This positive outlook on desk mates, however, isn’t always agreed upon. In fact, I’ve heard tales-a-plenty about torturous co-workers in the last few days and I recently listened to a podcast by The Pool where someone had written in to ask for advice on how to handle their god-awful neighbouring teammate who chewed really loudly at their desk and sighed a lot. First of all: really dude? personal space, please. Secondly, it made me realise how lucky I have been. Although I’ve had some awkward romantic encounters and have faced both healthy disagreements and a couple of disappointments throughout my working life, I have always managed to find people I click with within my team, company or school and it is those humans who I would like to celebrate today. The ones who put up with my incessant need to talk things through, the ones who help curb my habit of writing endless lists and those who spend hours after work chatting, just because.

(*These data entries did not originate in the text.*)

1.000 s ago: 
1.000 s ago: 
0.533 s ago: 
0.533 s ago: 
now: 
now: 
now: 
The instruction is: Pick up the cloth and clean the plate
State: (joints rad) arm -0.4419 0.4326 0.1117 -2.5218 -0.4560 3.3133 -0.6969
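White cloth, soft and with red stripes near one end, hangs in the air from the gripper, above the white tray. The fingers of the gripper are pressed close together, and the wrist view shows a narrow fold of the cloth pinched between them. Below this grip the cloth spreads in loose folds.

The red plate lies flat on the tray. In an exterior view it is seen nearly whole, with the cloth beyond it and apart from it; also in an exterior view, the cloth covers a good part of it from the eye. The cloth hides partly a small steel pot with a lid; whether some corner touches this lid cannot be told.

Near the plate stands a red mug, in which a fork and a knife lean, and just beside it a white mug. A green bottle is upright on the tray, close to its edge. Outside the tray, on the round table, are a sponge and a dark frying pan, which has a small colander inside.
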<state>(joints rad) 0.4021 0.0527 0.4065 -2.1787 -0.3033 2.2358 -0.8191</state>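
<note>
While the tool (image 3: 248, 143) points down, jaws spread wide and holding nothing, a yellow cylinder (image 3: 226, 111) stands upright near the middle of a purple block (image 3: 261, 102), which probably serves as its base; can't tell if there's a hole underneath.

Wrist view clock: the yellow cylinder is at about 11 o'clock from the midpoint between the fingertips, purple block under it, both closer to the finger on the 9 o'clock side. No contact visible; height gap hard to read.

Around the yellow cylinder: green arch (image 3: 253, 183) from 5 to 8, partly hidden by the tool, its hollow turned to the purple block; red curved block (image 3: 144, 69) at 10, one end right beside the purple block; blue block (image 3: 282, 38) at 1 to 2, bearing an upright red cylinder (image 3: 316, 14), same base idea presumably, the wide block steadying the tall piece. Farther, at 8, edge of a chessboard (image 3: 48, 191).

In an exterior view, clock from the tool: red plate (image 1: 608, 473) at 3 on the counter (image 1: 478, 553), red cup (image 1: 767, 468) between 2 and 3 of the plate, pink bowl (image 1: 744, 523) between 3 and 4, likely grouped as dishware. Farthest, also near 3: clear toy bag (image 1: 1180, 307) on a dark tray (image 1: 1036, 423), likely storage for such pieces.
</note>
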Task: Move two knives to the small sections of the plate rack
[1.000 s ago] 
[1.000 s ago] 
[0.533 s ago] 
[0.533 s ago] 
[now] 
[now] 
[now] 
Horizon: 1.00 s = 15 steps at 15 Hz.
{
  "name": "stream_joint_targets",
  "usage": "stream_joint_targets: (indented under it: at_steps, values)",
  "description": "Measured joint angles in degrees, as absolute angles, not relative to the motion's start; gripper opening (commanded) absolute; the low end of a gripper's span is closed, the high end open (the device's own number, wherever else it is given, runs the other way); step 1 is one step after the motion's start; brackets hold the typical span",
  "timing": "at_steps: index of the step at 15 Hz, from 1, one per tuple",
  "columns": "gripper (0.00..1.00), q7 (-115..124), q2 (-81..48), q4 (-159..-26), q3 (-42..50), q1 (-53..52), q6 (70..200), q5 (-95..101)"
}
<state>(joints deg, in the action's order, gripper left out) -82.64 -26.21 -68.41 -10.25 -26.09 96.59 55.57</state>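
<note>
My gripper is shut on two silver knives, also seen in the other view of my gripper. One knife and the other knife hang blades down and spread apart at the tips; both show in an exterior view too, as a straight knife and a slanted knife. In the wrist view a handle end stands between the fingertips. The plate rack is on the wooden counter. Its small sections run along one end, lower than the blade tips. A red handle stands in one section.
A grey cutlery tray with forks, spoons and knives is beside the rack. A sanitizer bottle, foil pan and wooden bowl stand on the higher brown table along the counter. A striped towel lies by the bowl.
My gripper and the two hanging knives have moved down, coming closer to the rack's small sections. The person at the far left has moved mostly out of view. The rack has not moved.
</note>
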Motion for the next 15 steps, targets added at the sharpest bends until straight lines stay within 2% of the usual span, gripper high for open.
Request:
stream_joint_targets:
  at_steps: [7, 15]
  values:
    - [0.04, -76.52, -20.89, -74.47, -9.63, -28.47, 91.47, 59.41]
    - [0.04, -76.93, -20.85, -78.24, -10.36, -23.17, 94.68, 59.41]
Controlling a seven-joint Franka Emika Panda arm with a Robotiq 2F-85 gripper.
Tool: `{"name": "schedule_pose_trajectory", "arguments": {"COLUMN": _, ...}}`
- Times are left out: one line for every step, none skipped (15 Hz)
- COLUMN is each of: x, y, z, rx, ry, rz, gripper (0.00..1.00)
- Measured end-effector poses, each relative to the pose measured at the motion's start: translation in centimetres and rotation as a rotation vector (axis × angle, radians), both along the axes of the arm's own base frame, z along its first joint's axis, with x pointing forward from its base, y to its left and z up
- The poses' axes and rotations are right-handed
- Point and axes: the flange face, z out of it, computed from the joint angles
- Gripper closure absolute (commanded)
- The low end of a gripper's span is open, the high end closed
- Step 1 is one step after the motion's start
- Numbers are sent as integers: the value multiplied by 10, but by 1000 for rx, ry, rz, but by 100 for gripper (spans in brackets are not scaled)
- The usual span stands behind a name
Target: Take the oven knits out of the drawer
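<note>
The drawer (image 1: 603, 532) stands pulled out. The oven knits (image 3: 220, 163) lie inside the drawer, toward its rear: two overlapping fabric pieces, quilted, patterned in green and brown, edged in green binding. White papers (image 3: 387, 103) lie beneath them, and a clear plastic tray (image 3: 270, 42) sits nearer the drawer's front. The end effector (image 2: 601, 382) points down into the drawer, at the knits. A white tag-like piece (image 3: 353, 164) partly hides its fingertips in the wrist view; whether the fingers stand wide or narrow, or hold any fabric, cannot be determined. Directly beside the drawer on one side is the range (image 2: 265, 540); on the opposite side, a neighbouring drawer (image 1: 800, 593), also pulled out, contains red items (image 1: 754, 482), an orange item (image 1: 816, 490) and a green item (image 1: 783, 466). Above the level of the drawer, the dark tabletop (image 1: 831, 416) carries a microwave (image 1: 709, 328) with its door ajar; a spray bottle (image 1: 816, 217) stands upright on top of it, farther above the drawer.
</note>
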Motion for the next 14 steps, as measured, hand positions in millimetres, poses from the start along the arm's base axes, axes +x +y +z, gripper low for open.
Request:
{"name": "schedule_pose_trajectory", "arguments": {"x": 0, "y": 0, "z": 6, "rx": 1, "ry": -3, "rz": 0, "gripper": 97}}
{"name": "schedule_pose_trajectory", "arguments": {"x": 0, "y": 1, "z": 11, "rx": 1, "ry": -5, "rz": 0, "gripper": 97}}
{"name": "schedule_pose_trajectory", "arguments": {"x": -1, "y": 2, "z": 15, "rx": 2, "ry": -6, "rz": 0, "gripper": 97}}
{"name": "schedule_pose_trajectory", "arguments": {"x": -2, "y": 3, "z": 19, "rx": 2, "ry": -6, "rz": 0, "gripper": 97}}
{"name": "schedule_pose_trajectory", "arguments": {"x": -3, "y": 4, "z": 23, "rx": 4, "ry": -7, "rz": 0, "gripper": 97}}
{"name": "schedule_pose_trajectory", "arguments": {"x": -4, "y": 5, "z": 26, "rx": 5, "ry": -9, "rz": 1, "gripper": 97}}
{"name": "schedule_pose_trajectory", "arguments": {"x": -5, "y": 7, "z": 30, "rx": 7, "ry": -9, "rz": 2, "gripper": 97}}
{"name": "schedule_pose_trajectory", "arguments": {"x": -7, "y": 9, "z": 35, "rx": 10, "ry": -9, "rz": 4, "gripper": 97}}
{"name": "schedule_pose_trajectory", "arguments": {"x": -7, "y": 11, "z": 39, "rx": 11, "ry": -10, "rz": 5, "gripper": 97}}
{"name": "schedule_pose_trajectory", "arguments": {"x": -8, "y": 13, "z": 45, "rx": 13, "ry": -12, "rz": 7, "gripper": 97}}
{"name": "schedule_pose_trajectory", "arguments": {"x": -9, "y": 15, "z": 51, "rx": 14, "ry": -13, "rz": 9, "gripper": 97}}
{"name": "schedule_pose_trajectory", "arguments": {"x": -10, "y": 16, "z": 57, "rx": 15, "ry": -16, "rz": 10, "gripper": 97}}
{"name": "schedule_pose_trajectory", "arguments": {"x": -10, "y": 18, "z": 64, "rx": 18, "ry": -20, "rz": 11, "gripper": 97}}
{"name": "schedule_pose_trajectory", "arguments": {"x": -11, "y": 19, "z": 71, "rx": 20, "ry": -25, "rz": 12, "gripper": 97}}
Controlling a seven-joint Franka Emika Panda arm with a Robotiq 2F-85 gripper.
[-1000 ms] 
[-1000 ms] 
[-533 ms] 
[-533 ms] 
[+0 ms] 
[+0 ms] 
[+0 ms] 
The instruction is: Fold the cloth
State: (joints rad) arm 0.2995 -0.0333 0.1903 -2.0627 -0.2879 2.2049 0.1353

So, colleagues of the world: although we might have to make small talk with one another on impromptu tube rides home, spend lunch times working next to each other instead of eating across from one another and we may get a little inappropriate at after work drinks, you are what makes the 9-5 bearable, so let’s be grateful for that.

Tomorrow, take the time to offer a colleague a cup of tea or fetch them a diet coke from the shop. If you have a bit of spare time, offer them a helping hand with something they’re working on, or just get blind drunk on prosecco after hours for no reason at all.

You never know, once you get to talking to people, you might go from being colleagues to life-long friends.

Lord knows, stranger things have happened.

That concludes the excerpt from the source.